The facility will be allowed to grow, harvest or otherwise procure marijuana immediately, but it must be inspected by CCC staff again before it will be cleared to move any of its inventory into the public market. It has taken companies three to five weeks from final licensure to be cleared to open.
The CCC also voted Thursday to approve eight provisional licenses. Regulators issued provisional licenses for Holyoke Gardens to grow up to 50,000 square feet of marijuana at 5a Appleton St. in Holyoke; for LDE Holdings to grow up to 10,000 square feet or marijuana at 6 Thatcher Lane in Wareham; for Mass. Alternative Care to grow up to 20,000 square feet of marijuana, manufacture marijuana products and operate a retail store at 1247 East Main St. in Chicopee; for Pioneer Valley Extracts to manufacture marijuana products at 6 Ladd Ave. in Northampton; and for Rise Holdings to grow up to 100,000 square feet of marijuana and manufacture infused products at 28 Appleton St. in Holyoke.
Asked whether the geographic distribution of the retails stores approved to open -- they are in Northampton, Easthampton, Leicester, Salem, Wareham, Great Barrington, Pittsfield and Hudson -- is concerning to the CCC, Hoffman said, "not yet."

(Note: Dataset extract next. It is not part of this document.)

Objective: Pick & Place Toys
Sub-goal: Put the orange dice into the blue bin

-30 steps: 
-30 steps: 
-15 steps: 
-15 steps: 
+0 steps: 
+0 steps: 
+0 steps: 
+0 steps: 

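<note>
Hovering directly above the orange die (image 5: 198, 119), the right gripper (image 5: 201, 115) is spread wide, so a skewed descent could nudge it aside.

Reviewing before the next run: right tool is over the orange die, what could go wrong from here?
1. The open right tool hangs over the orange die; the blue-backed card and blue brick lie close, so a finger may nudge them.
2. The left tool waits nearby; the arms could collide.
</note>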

"I think it's just really a question of where the applications are coming in from, also which cities and towns have moratoriums or bans," he said. "I think it would be a concern down the road if the distribution continues to look the way it does right now, but right now it's not a concern it's literally just random, where the applications are coming from and where the cities and towns are in their processes."